Assignment:
Please show each line of the listing where "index" is present.

======== Supplied data ========

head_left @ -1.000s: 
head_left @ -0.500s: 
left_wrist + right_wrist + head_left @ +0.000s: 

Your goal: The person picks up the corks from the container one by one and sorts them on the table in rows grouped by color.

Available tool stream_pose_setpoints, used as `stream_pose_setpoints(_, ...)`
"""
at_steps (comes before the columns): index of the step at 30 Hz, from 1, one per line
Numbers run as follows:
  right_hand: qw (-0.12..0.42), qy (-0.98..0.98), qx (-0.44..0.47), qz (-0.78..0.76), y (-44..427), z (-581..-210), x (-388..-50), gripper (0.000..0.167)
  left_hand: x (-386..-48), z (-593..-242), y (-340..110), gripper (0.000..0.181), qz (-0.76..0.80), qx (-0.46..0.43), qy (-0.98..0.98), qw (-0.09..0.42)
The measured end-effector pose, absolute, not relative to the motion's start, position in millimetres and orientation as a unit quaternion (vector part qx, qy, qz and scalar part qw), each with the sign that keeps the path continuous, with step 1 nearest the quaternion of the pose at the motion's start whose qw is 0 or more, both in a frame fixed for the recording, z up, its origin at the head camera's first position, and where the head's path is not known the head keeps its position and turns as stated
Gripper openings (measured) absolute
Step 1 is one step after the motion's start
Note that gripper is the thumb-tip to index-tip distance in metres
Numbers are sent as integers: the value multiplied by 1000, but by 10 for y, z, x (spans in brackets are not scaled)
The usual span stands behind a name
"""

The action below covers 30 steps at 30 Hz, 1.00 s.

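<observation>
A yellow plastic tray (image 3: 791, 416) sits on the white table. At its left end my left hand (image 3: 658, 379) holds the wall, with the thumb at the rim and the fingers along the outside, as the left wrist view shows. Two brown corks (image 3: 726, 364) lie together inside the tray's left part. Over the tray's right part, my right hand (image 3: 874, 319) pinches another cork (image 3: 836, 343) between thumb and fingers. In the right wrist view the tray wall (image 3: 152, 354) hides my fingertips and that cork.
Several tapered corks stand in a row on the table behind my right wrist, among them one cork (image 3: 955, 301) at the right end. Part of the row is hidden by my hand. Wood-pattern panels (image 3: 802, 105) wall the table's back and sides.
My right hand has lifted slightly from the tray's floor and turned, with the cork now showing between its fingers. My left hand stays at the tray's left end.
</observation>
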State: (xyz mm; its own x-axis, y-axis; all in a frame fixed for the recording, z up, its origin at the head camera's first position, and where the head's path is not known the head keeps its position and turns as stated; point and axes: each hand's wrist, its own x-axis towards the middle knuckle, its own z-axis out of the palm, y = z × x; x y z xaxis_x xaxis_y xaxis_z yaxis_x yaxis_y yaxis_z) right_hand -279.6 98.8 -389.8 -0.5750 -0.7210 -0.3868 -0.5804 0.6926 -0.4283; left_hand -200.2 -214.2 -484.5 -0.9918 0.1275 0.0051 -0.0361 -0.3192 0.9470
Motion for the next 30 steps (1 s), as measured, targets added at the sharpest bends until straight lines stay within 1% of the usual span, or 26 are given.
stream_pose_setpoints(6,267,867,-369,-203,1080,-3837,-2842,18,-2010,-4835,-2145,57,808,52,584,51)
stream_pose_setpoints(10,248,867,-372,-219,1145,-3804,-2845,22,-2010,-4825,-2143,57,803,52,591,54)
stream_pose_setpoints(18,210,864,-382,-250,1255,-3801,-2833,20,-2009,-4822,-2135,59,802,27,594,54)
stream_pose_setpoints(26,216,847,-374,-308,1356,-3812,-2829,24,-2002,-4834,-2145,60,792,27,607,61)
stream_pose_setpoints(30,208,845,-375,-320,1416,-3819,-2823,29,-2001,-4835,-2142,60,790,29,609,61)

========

Written reply:
at_steps (comes before the columns): index of the step at 30 Hz, from 1, one per line
Note that gripper is the thumb-tip to index-tip distance in metres

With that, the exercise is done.